►
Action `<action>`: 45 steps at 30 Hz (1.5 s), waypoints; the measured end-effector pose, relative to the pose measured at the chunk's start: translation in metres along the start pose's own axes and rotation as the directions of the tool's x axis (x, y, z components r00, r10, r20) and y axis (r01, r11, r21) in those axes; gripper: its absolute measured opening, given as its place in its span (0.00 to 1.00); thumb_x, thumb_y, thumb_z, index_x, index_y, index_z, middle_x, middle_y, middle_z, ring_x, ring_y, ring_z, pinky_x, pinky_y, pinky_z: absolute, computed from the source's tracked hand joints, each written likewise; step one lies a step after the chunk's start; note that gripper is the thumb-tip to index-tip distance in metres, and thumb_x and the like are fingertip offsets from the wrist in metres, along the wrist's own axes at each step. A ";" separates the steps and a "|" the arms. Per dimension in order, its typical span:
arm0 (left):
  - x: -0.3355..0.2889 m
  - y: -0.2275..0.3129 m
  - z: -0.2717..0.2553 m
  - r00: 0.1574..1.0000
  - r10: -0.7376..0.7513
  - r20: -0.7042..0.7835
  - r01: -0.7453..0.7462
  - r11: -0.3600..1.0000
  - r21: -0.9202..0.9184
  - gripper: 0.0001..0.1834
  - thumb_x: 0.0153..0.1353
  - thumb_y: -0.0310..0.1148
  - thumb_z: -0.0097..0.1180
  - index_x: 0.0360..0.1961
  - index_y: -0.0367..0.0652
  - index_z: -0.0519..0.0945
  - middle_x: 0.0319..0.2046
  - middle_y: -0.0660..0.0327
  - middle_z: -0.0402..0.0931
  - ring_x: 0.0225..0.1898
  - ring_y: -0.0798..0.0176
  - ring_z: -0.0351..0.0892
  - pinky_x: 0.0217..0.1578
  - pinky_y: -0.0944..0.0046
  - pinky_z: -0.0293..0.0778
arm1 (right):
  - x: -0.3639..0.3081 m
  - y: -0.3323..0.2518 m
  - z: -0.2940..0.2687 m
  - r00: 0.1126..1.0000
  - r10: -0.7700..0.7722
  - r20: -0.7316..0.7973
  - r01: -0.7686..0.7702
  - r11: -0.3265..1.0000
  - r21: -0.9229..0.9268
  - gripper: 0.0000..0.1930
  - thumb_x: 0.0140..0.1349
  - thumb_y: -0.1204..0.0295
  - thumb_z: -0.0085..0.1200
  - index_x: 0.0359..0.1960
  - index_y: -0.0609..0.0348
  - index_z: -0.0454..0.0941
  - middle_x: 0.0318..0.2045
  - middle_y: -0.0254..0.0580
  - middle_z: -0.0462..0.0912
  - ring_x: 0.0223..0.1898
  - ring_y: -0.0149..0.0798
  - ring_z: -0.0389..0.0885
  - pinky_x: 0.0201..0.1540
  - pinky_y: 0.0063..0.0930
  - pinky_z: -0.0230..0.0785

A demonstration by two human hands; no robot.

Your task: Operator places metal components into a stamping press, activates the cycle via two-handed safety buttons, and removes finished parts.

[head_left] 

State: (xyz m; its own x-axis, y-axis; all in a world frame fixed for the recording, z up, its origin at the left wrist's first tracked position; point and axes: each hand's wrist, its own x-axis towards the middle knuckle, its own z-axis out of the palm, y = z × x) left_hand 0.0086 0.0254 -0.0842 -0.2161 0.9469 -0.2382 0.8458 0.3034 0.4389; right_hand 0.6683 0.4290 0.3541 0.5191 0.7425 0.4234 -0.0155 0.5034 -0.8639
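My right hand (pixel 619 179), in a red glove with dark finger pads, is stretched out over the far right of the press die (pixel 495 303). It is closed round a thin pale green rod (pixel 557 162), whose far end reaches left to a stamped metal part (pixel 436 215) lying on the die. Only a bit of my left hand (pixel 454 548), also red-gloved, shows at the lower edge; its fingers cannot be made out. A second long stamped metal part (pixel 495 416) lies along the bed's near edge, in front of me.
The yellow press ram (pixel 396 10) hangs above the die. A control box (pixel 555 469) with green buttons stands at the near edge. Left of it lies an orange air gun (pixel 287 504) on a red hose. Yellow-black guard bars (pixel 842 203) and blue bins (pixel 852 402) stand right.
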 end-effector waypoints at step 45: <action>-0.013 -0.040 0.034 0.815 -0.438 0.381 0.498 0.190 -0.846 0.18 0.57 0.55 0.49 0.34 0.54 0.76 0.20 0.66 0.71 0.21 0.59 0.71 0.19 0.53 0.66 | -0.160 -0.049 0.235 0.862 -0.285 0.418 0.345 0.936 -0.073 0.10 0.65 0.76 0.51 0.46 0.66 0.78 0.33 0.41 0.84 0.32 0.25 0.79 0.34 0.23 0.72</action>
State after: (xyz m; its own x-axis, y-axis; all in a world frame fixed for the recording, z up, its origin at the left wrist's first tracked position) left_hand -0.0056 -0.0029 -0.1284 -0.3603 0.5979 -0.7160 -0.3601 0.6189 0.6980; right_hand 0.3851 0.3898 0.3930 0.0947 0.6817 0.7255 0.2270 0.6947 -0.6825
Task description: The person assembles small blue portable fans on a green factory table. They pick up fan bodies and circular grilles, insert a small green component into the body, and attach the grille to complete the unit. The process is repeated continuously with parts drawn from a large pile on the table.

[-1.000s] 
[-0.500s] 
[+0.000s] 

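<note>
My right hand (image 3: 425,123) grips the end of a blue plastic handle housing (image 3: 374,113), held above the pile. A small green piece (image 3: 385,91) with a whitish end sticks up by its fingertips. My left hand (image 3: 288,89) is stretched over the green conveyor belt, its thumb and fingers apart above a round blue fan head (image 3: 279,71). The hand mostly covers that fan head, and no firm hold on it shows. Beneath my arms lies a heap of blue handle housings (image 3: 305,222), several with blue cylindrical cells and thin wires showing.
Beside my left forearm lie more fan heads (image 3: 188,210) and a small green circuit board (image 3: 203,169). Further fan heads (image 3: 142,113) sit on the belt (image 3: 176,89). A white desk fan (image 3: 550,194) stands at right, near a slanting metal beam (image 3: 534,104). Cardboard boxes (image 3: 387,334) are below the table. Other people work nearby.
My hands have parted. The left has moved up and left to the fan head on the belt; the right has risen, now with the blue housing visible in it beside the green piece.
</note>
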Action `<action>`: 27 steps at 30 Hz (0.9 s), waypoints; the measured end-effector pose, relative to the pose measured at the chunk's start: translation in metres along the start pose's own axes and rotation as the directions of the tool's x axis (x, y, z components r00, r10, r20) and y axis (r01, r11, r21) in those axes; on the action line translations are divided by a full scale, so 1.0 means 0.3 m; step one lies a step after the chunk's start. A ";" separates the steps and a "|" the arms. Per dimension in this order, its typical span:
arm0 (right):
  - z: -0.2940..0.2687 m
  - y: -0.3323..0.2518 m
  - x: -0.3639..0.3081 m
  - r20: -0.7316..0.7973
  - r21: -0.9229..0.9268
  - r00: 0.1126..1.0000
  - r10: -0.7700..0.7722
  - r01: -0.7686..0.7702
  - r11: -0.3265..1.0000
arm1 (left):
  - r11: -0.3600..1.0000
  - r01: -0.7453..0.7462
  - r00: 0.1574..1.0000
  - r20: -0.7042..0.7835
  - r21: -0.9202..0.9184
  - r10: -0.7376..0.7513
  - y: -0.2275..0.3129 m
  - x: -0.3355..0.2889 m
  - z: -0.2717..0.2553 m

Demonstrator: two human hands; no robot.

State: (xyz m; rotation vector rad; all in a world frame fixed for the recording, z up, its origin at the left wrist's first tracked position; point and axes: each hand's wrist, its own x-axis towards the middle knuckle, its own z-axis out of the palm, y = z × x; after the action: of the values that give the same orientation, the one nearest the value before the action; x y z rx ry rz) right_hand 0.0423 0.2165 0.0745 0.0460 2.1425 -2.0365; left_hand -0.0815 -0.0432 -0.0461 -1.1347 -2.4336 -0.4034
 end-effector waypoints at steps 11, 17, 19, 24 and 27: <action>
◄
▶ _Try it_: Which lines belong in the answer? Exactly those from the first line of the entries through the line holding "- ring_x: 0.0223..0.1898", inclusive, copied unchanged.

▶ _Response below_:
Action `<action>`: 45 steps at 30 Hz (1.5 s), waypoints; the measured end-effector pose, relative to the pose measured at the chunk's start: translation in metres along the start pose's own axes and rotation as the directions of the tool's x axis (x, y, z components r00, r10, r20) and y axis (r01, r11, r21) in those axes; gripper: its absolute measured opening, given as its place in its span (0.00 to 1.00); thumb_x, thumb_y, thumb_z, index_x, index_y, index_z, middle_x, middle_y, middle_z, ring_x, ring_y, ring_z, pinky_x, pinky_y, pinky_z: absolute, computed from the source's tracked hand joints, each written likewise; step one lies a step after the chunk's start; note that gripper is the thumb-tip to index-tip distance in metres, and thumb_x and the like are fingertip offsets from the wrist in metres, along the wrist's own axes at each step. A ";" separates the steps and a "|" the arms. Per dimension in order, its typical span:
arm0 (left):
  - x: -0.3355..0.2889 m
  - y: -0.2275..0.3129 m
  - z: -0.2717..0.2553 m
  - r00: 0.1574..1.0000
  - r10: -0.7376..0.7513
  - r20: -0.7042..0.7835
  - r01: -0.7453..0.7462
  - r11: -0.3600..1.0000
  - r21: -0.9202..0.9184
  - gripper: 0.0001..0.1834
  - thumb_x: 0.0153..0.1353
  - thumb_y: -0.0310..0.1148
  - thumb_z: -0.0097..0.1180
  - index_x: 0.0360..0.1961
  - index_y: -0.0367..0.0652
  - index_z: -0.0519..0.0945
  - middle_x: 0.0319..0.2046
  - middle_y: -0.0660..0.0327
  - middle_z: -0.0402..0.0931
  - ring_x: 0.0225..0.1898
  - ring_y: -0.0798..0.0176
  - ring_z: -0.0351..0.0892
  - pinky_x: 0.0217..0.1578
  - pinky_y: -0.0944..0.0046
  - pinky_z: -0.0293..0.0778
arm1 (right):
  - x: -0.3639..0.3081 m
  - y: -0.3323..0.2518 m
  - z: -0.2940..0.2687 m
  - r00: 0.1126..1.0000
  - r10: -0.7700..0.7722
  - r20: -0.7316..0.7973
  - r01: -0.7686..0.7702
  - r11: -0.3265..1.0000
  - r21: -0.9229..0.9268
  - gripper: 0.0000..0.1930
  - thumb_x: 0.0140..0.1349
  - thumb_y: -0.1204..0.0295
  - thumb_z: -0.0085..0.1200
  - index_x: 0.0359..0.1960
  - index_y: -0.0609..0.0348
  - index_z: -0.0454..0.0941
  - middle_x: 0.0318..0.2045
  - middle_y: -0.0254..0.0580
  - middle_z: -0.0462..0.0912
  - ring_x: 0.0223..0.1898

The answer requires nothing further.